Anularon cesión a hijo de cuotas sociales de firma

CÁMARA DE APELACIONES EN LO CIVIL Y COMERCIAL DE AZUL (BUENOS AIRES)

Se probó el precio vil, la subfortuna del cesionario y la falta de necesidad de concretar el acto. La Cámara ordenó la restitución a favor de la sucesión del accionante porque no se acreditó pago alguno

La Sala II de la Cámara de Apelaciones en lo Civil y Comercial de Azul, provincia de Buenos Aires, declaró la nulidad de la cesión de cuotas sociales efectuada por el actor a su hijo, al haberse probado el precio vil, la subfortuna del demandado y la falta de necesidad de vender por parte del reclamante.

El tribunal revocó la sentencia que rechazó la demanda de simulación en relación con el acto jurídico por el que el accionante transmitió cuotas sociales de la empresa familiar a su hijo y a su nuera, disponiendo que será inoponible tanto al actor como a terceros, sin perjuicio de la validez de los derechos de los adquirentes de buena fe y a título oneroso.

En tanto estableció que, a los fines del artículo 1052 del Código Civil (CC), sólo corresponderá la restitución de las cuotas sociales a favor del accionante -hoy, su sucesión-, en tanto no se probó el pago del precio del negocio simulado.

“Por tratarse de una demanda de simulación absoluta entre partes, quien mayor carga probatoria tiene es el actor”, subrayó, pero aclaró que en cuanto a los elementos que hacen a la prueba de la capacidad económica del demandado para pagar el precio -o sea, la inexistencia de subfortuna-, al igual que sobre el movimiento de dinero entre cuentas bancarias o cualquier otro medio de pago utilizado, le incumbe al accionado probar su capacidad económica en concreto y el medio de pago.
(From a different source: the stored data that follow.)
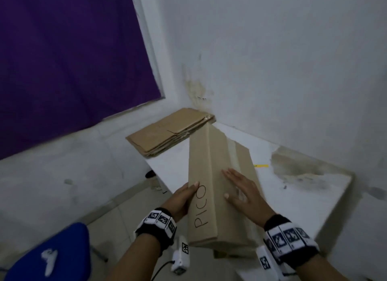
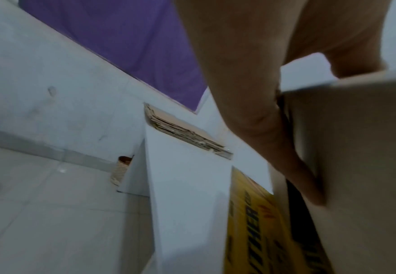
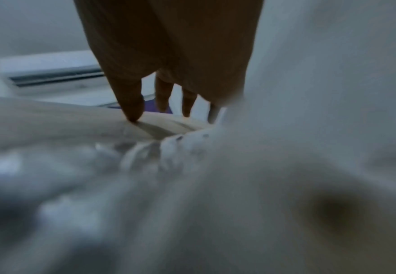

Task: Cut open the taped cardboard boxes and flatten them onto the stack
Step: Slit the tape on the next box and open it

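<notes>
A long brown cardboard box (image 1: 211, 176), marked "PICO" in black, lies tilted over the near edge of the white table (image 1: 303, 197). My left hand (image 1: 184, 199) grips its left edge, thumb on top and fingers underneath; the left wrist view shows that hand (image 2: 274, 118) against the box wall (image 2: 356, 166). Flat on the box's top face lies my right hand (image 1: 245, 188) with straight fingers. In the blurred right wrist view the right hand (image 3: 164, 74) points its fingertips (image 3: 133, 113) down on the cardboard. A stack of flattened boxes (image 1: 171, 132) sits at the table's far corner.
White walls close the corner behind the table, and a purple curtain (image 1: 69, 56) hangs at the left. A blue chair (image 1: 54, 255) stands lower left on the tiled floor. A thin yellow object (image 1: 261, 166) lies on the table, right of the box. A yellow printed box (image 2: 258, 231) shows below.
</notes>
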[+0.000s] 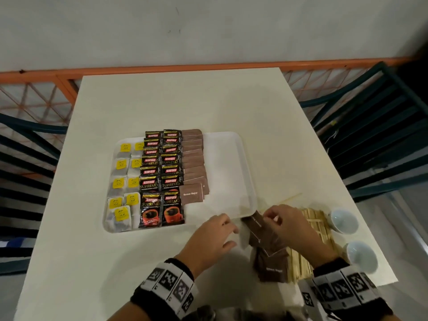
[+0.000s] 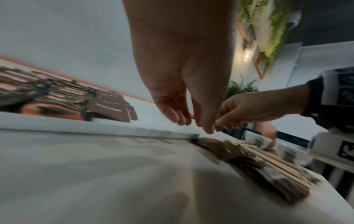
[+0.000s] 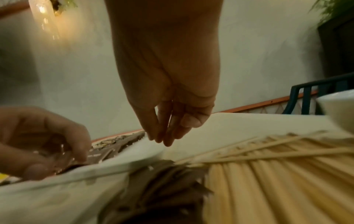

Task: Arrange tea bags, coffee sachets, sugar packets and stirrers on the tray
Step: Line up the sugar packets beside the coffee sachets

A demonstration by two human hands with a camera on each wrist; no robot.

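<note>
Both hands hover loose, holding nothing; a careless grab could knock the sugar packets and stirrers off the table.

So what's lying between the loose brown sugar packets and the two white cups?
The pile of wooden stirrers lies between the loose sugar packets and the two white cups, on the table rather than the tray. The head view shows it best.

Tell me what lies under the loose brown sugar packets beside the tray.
Wooden stirrers show partly beneath the loose brown sugar packets, on the table. What lies under the pile's middle is covered.
</note>
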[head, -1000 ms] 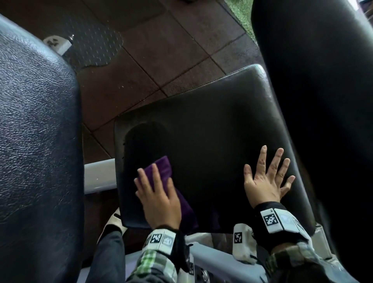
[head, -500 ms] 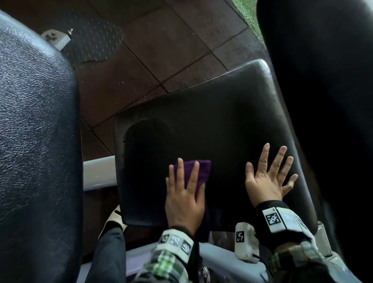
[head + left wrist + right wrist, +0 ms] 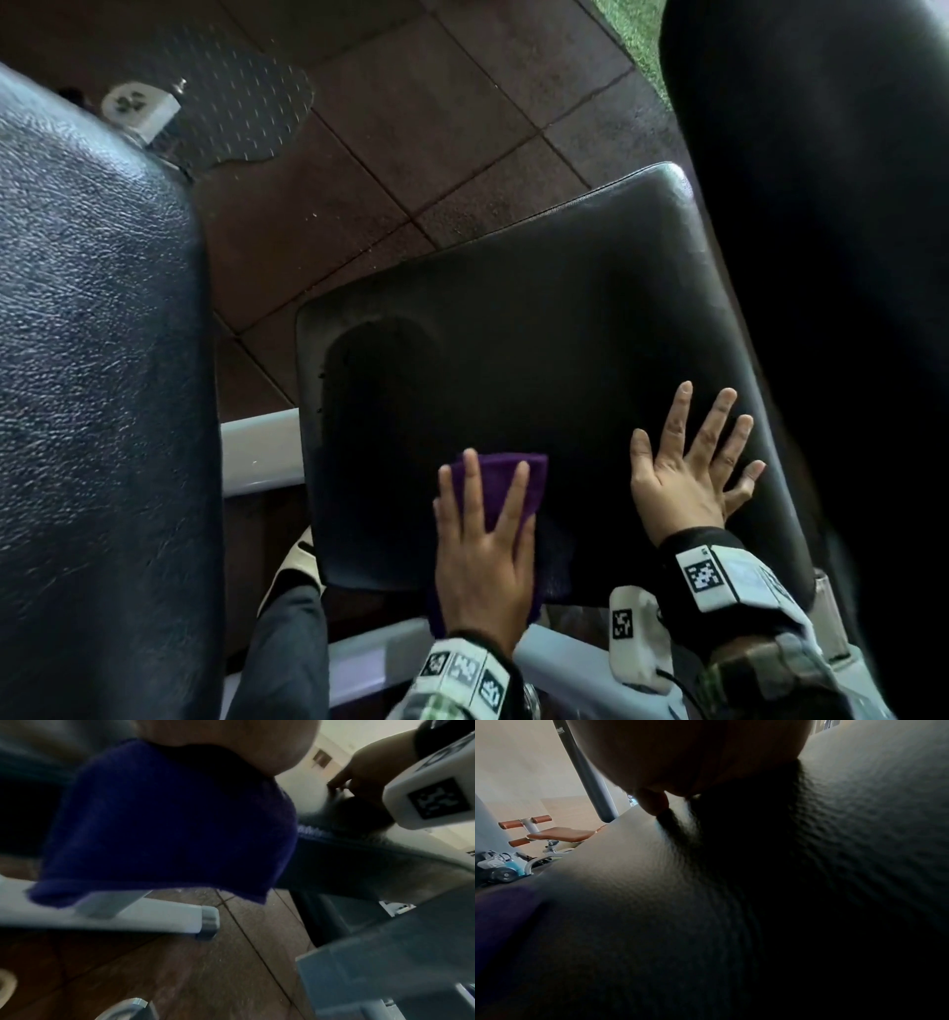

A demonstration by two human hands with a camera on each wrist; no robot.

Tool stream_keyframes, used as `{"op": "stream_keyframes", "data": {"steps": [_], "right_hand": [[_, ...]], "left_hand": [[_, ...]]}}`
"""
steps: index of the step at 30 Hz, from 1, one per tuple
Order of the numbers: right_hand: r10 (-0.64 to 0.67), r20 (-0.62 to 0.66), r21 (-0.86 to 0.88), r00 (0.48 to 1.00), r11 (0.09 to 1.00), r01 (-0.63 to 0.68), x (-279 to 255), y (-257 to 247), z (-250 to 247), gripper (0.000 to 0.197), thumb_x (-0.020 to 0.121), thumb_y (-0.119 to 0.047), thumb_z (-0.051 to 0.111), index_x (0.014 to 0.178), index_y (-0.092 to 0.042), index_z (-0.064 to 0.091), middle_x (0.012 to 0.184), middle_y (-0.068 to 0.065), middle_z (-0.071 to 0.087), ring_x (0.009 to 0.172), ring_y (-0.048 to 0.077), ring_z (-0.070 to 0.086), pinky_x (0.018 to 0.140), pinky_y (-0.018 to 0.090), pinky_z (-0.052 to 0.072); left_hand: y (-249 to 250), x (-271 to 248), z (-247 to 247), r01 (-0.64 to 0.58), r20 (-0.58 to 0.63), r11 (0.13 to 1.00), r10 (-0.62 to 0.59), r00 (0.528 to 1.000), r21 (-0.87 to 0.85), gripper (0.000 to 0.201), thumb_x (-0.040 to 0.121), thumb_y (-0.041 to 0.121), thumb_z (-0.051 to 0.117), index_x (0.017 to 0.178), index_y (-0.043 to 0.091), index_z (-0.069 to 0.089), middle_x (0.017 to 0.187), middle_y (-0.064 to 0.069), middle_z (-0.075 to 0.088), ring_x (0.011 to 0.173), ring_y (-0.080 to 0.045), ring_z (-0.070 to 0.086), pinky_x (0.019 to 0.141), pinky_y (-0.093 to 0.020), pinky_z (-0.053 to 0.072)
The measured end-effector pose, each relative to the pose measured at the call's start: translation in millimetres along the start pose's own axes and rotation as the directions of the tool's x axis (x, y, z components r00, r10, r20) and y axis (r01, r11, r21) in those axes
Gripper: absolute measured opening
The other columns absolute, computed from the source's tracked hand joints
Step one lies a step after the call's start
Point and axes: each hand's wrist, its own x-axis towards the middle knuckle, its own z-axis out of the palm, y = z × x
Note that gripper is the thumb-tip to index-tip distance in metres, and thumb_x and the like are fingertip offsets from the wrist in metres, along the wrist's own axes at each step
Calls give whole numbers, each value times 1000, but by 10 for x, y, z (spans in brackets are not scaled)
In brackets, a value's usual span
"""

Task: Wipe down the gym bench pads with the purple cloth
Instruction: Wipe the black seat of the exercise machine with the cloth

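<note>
Head view: the left hand (image 3: 482, 560) lies flat with straight fingers on the purple cloth (image 3: 500, 480), pressing it against the near edge of the black seat pad (image 3: 539, 329); part of the cloth hangs over that edge, as the left wrist view shows. The right hand (image 3: 685, 480) rests just beside it, fingers spread and relaxed, palm on the same pad, grasping nothing. A textured black pad (image 3: 92, 385) rises at left, another (image 3: 821, 205) at right, above brown floor tiles (image 3: 411, 118).
</note>
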Motion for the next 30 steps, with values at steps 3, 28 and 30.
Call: {"op": "stream_keyframes", "data": {"steps": [3, 28, 30], "right_hand": [[11, -9, -3, 1000, 1000, -11, 0, -10, 2, 65, 95, -50, 21, 136, -45, -28, 129, -18, -51, 136, 15, -30, 109, 48, -14], [28, -43, -23, 999, 999, -29, 8, -28, 12, 65, 94, -49, 23, 137, -46, -26, 143, -12, -42, 135, 13, -33, 109, 46, -16], [26, -53, -26, 998, 999, -27, 11, -24, 14, 65, 94, -49, 23, 137, -46, -25, 143, -12, -42, 136, 13, -32, 109, 47, -16]], "left_hand": [[82, 524, -57, -97, 19, 995, 98, 995, -34, 54, 100, 49, 33, 153, 46, 20, 163, -11, 18, 148, -36, 14, 111, -53, 32], [-281, 1609, -338, 68, 41, 998, -67, 997, -15, 60, 94, 57, 23, 152, 43, 18, 165, -8, 12, 150, -36, 11, 119, -49, 14], [-455, 1645, -400, 168, 39, 985, -166, 985, -34, 64, 91, 60, 17, 152, 41, 14, 165, -8, 8, 151, -36, 8, 120, -50, 12]]}}
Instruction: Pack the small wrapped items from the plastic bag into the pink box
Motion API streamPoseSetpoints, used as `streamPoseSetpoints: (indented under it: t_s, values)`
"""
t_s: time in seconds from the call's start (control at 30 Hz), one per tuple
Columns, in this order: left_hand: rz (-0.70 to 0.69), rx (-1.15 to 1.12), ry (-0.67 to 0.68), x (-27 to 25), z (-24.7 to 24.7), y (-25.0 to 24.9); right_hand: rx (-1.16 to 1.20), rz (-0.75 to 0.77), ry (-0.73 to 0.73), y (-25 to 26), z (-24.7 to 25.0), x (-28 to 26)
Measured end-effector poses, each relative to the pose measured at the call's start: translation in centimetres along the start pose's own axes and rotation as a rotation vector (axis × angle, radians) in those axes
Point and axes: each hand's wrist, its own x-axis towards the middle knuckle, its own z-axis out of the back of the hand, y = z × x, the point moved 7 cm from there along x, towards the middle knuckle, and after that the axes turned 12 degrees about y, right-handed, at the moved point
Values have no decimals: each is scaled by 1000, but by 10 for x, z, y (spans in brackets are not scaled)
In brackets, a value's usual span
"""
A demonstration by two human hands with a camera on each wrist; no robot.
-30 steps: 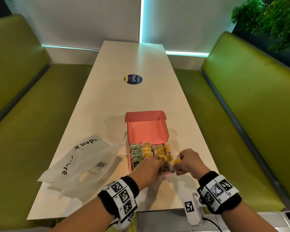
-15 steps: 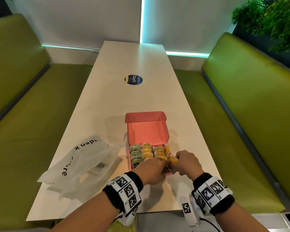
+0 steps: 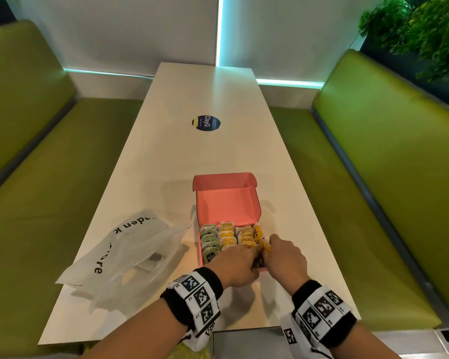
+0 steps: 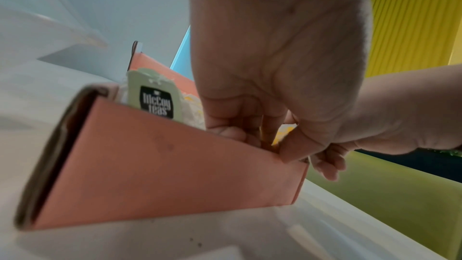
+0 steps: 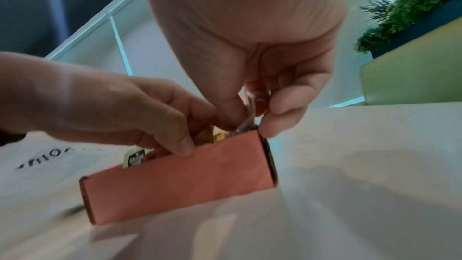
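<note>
The pink box (image 3: 200, 255) stands open on the table, lid (image 3: 226, 200) tilted back, with rows of green (image 3: 209, 238) and yellow wrapped items (image 3: 227, 235) standing in it. My right hand (image 3: 280, 255) pinches a yellow wrapped item (image 3: 266, 246) between thumb and fingers at the box's near right corner; the right wrist view shows this packet (image 5: 243, 128) going down behind the front wall (image 5: 180, 183). My left hand (image 3: 240, 260) has its fingers (image 4: 225, 131) curled inside the box among the packets, thumb on the front wall's rim. The plastic bag (image 3: 130, 255) lies crumpled to the left.
The long white table (image 3: 205, 156) carries a round dark sticker (image 3: 206, 123) further away. Green benches run along the left (image 3: 49, 203) and right (image 3: 373, 203). A plant (image 3: 420, 29) stands at the back right. A small dark thing shows through the bag.
Both hands have moved forward to the box's near right corner. The right hand has brought the yellow item from beside the box down into that corner.
</note>
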Motion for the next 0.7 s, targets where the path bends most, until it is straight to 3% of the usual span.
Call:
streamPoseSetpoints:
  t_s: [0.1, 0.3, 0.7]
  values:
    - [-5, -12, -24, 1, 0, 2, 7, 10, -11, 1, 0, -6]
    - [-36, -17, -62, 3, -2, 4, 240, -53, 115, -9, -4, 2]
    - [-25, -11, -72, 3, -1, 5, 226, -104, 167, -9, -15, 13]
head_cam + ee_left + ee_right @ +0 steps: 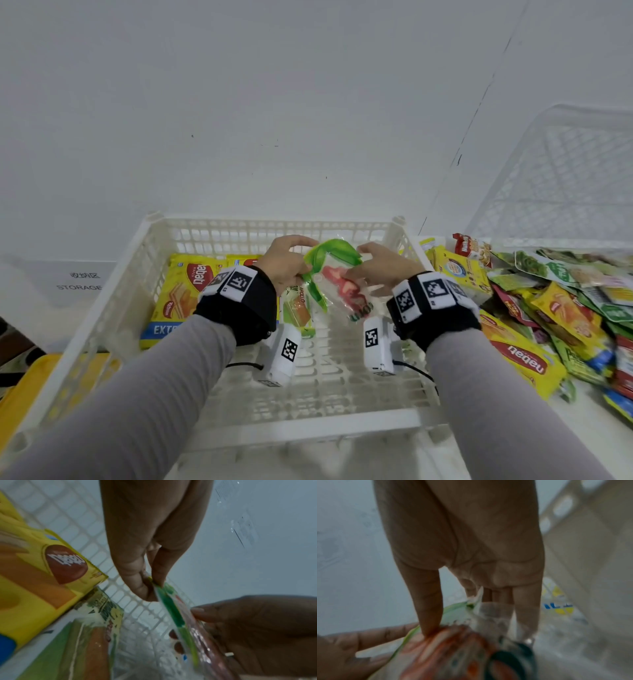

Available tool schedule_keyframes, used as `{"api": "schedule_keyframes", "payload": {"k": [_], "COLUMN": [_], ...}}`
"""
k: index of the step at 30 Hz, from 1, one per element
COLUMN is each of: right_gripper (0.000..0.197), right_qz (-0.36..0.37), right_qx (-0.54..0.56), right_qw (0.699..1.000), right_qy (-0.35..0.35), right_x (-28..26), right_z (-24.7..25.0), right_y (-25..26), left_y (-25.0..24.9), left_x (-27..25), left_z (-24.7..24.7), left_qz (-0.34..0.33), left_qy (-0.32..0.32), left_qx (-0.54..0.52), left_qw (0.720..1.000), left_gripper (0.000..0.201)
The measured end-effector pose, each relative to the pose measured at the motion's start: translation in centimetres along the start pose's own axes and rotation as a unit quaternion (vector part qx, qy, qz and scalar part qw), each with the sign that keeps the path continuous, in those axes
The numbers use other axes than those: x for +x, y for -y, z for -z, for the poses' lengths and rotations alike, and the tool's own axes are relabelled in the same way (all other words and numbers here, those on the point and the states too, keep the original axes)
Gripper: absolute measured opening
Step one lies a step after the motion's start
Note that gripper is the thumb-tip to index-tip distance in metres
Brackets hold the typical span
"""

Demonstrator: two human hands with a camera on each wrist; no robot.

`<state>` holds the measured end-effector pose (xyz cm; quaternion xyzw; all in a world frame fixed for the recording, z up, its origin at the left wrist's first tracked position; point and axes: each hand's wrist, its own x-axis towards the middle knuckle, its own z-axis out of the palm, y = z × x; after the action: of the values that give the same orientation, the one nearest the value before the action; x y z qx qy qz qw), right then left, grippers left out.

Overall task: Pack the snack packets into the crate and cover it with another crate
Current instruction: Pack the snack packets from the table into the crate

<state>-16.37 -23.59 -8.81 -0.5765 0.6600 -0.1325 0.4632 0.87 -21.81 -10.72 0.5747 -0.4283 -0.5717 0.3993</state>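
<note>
Both hands, left hand [286, 260] and right hand [380, 267], pinch one green-edged packet [337, 274] over the crate [113, 291], seemingly steadying it for upright placement.

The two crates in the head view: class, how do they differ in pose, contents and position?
1. The near crate sits upright, open side up; the far crate is tipped up against the wall.
2. The near crate holds packets, including a yellow wafer pack; the far crate looks empty.
3. Both hands work over the near crate; the far crate stands untouched behind the packet pile.

Both are white lattice plastic.
</note>
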Motion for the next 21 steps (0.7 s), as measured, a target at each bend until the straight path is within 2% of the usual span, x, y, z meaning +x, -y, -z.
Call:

El tribunal precisó que las deficiencias del peritaje contable, que requirió un sinnúmero de pedidos de explicaciones y aclaraciones y volver a revisar la documentación existente, junto con las falencias de los libros y estados contables de la empresa, dificultaron obtener cabal conocimiento del precio real o de mercado de la firma, lo que implicó una presunción en contra del demandado de que el costo fue un precio muy inferior al real, lo que se caracteriza como “precio vil”.

“Si la intención del actor era retirarse de la empresa dado su avanzada edad, al firmar la cesión/venta por el reducido precio pactado, en modo alguno se aseguró su subsistencia futura, ya que lo estipulado fue absolutamente insuficiente para ese fin: no se justifica vender en este precio para cubrir la necesidad de asegurarse un retiro para su vejez y, por consiguiente, no aparece el indicio de ‘necesidad’ de vender; desprendiéndose del que constituía su único medio de vida, por un precio que le permitiría subsistir tan sólo un año”, indicó la alzada.

Asimismo, recordó que constituyen “importantes presunciones” de la simulación la estrecha vinculación de parentesco entre las partes, el precio vil de la operación, el deseo de excluir al actor, el mantenimiento de la ocupación del inmueble por parte del vendedor y la ausencia de prueba sobre el origen de los fondos con que se solventó la compra y sobre el destino dado al precio de venta por el comprador.

“En la simulación, la valoración de la capacidad económica del comprador debe realizarse en concreto, con específica referencia al negocio en análisis y dentro del marco temporal en que el mismo se formalizó, por lo que no basta con una demostración genérica de ingresos que no guardan una necesaria articulación con las operaciones impugnadas”, consignó finalmente.